Work required:
Look in the material below for the line holding "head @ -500". Set it down exactly, with each later line up to and including the line holding "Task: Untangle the".

Data block:
"""
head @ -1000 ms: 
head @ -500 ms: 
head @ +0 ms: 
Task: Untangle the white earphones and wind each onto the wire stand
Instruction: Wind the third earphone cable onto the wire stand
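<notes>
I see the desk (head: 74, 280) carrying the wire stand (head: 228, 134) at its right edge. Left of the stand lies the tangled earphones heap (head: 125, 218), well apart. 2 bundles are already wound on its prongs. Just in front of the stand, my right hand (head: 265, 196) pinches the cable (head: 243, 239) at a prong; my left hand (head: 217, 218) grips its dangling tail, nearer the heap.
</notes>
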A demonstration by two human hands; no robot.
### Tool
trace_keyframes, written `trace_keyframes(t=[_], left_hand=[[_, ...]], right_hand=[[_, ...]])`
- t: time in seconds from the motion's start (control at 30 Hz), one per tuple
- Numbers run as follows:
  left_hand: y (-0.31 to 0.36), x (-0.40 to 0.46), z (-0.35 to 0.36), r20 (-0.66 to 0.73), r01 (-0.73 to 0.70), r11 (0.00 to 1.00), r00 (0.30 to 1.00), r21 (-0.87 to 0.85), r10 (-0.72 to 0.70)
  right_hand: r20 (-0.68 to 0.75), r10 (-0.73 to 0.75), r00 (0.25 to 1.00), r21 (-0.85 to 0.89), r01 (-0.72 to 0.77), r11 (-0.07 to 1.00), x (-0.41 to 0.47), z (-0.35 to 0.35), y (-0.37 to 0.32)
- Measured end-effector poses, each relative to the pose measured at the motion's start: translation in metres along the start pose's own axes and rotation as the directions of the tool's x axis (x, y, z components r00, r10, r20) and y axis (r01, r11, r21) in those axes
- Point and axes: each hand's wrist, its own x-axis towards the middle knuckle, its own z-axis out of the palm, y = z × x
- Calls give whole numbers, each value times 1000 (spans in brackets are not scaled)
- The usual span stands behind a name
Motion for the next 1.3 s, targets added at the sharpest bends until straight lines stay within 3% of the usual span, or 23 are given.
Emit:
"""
Expected answer:
head @ -500 ms: 
head @ +0 ms: 
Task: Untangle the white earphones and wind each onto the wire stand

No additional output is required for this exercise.